◆ **The problem**: Output must match the data below exactly from its first line through the line that contains "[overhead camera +", with no other line.

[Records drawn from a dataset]
= = = =

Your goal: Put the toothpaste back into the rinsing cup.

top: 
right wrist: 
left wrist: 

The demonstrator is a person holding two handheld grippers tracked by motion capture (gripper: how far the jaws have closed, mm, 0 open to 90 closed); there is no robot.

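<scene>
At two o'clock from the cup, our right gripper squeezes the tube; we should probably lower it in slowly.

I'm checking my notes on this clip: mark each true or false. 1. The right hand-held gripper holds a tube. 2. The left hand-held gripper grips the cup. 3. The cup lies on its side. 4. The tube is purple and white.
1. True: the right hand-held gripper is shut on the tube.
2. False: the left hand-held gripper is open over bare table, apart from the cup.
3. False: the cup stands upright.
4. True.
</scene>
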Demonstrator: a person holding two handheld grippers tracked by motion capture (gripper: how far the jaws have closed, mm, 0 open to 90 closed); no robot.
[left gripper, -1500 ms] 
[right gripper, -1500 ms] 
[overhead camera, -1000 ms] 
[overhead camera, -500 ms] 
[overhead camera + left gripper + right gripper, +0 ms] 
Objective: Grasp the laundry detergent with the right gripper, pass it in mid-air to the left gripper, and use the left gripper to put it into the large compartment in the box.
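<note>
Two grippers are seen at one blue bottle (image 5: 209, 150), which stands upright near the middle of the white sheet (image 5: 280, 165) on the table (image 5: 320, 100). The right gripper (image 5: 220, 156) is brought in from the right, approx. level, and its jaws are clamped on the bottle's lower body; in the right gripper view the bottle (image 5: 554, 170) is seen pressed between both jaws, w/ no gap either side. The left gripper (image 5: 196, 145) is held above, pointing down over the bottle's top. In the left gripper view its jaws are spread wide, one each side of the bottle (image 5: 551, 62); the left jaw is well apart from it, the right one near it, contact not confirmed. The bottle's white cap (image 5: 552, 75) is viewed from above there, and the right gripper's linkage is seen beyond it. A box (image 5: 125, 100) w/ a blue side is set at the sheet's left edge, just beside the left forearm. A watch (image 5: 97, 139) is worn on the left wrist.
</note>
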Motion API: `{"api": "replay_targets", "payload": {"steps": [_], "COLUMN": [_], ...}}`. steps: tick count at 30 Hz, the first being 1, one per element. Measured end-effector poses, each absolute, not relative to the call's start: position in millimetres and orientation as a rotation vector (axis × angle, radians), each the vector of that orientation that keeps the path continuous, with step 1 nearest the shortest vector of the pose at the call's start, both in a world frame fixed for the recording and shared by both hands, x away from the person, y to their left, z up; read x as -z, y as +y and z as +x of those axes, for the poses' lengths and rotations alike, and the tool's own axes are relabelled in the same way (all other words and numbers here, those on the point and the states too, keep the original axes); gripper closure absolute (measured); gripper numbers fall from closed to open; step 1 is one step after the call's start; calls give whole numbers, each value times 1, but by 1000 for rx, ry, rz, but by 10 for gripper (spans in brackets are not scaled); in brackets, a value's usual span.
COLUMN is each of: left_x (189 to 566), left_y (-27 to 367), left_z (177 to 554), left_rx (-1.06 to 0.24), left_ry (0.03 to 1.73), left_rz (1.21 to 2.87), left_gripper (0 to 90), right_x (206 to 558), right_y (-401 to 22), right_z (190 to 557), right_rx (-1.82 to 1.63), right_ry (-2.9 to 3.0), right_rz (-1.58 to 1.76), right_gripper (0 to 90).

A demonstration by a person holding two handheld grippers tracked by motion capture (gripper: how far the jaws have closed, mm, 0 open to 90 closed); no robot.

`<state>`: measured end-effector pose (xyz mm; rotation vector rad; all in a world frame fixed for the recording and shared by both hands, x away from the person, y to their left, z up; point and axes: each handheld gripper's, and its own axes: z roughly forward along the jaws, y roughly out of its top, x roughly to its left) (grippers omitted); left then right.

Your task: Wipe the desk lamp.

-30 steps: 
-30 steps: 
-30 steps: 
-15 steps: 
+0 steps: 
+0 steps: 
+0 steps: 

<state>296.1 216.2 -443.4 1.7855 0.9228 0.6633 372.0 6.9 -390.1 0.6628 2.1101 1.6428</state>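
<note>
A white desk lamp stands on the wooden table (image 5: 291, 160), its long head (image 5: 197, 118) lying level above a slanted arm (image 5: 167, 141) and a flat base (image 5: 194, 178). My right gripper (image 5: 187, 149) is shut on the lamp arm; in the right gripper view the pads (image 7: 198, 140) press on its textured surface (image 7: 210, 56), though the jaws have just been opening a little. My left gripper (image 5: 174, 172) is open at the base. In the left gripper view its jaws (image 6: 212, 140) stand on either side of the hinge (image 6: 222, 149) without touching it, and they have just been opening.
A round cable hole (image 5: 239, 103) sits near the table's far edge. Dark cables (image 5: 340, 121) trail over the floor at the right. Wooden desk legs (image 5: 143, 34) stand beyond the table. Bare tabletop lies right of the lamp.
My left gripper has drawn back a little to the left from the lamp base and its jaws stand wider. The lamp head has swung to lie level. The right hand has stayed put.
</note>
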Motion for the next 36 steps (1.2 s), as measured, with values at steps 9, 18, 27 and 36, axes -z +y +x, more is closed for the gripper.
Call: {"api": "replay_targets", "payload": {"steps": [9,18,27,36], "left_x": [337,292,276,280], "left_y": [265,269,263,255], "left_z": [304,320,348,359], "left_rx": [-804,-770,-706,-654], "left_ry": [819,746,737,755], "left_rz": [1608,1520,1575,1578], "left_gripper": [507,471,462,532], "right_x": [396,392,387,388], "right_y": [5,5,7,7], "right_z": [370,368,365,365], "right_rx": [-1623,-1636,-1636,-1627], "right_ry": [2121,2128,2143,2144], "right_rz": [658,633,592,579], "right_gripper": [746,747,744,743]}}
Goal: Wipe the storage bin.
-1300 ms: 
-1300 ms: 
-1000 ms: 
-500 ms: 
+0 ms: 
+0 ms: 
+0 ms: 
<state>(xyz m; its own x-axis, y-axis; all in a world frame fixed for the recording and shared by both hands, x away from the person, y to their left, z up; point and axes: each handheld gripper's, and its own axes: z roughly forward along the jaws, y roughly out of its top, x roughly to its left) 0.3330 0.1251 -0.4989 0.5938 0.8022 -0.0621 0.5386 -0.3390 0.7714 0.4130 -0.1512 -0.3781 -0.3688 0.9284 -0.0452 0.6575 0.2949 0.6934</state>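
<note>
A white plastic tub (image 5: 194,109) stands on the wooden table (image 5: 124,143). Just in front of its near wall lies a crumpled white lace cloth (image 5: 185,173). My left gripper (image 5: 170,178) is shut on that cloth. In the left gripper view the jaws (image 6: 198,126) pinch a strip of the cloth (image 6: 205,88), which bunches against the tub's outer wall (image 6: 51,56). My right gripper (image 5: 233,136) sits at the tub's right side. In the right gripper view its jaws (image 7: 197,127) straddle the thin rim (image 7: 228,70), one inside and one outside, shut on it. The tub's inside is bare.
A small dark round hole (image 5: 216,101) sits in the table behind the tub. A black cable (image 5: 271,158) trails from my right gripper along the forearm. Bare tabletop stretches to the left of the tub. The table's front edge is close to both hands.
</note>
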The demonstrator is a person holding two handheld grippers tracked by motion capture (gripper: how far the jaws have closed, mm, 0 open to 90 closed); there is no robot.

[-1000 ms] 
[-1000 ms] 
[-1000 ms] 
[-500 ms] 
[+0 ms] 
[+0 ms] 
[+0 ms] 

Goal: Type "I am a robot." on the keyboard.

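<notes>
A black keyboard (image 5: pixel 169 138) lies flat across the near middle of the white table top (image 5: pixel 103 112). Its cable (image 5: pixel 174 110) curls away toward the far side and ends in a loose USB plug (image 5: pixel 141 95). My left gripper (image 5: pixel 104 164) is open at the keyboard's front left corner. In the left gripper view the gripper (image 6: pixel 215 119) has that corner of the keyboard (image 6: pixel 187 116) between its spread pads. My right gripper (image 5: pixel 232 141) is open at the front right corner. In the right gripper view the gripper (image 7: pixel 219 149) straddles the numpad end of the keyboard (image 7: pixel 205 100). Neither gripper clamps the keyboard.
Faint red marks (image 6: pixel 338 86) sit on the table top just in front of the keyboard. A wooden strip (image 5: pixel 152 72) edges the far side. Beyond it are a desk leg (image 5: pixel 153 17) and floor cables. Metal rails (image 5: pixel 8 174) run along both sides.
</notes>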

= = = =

◆ **Response below**:
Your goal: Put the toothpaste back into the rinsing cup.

top: 
right wrist: 
left wrist: 

The demonstrator is a person holding two handheld grippers tracked by motion capture (gripper: how far the jaws have closed, mm, 0 open to 90 closed); there is no robot.

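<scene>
At two o'clock from the cup, our right gripper squeezes the tube; we should probably lower it in slowly.

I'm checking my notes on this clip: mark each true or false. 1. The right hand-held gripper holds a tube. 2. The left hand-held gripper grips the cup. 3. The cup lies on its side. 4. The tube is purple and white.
1. True: the right hand-held gripper is shut on the tube.
2. False: the left hand-held gripper is open over bare table, apart from the cup.
3. False: the cup stands upright.
4. True.
</scene>
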Demonstrator: a person holding two handheld grippers tracked by motion capture (gripper: how far the jaws have closed, mm, 0 open to 90 closed); no robot.
[left gripper, -1500 ms] 
[right gripper, -1500 ms] 
[overhead camera, -1000 ms] 
[overhead camera, -500 ms] 
[overhead camera + left gripper + right gripper, +0 ms] 

This completes the response to the exercise.